Often these are based on magical or unreal conditions.
Samuel Richardson changed all that in the 1700s with something called the novel.
Richardson, an editor by trade, had a bevy of daughters at home who suffered the pangs of
the condition of their age. They could not work because ladies did not do such things;
although they were bright and imaginative, they were constrained. Richardson faced
with such lively company would invent stories to tell his daughters each night when he
came home. One particular story was about a fictional woman named Pamela.

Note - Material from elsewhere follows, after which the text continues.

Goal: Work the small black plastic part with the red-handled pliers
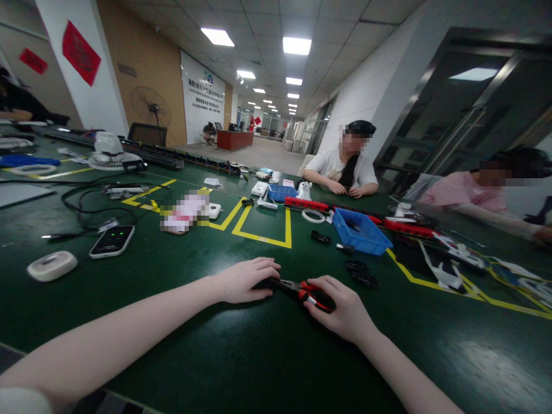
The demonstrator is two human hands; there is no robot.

Richardson invented trials and tribulations about the chaste young Pam to teach his girls
how to behave in the cold cruel world. He combined a moral with a slice of life, some
experience or event that had happened to some other young woman which he heard about at
his job.
His daughters began to tell his stories to others and soon he was asked to write his
stories, so that a wider audience could enjoy Pamela's exploit. Thus, the first novel was
written. There is, of course, some contention about whether, Pamela was indeed the first
novel, but there is no contention that the point of a story or novel is to combine a
splice of life with some type of moral, or as we like to call it nowadays, a theme.
With those thoughts in mind, please pay attention to your own preconceived ideas and
notions as to what you think stories are about. In addition, notice as you read and write
when you have reactions, whether they be anger, frustration, pleasure, boredom or pain.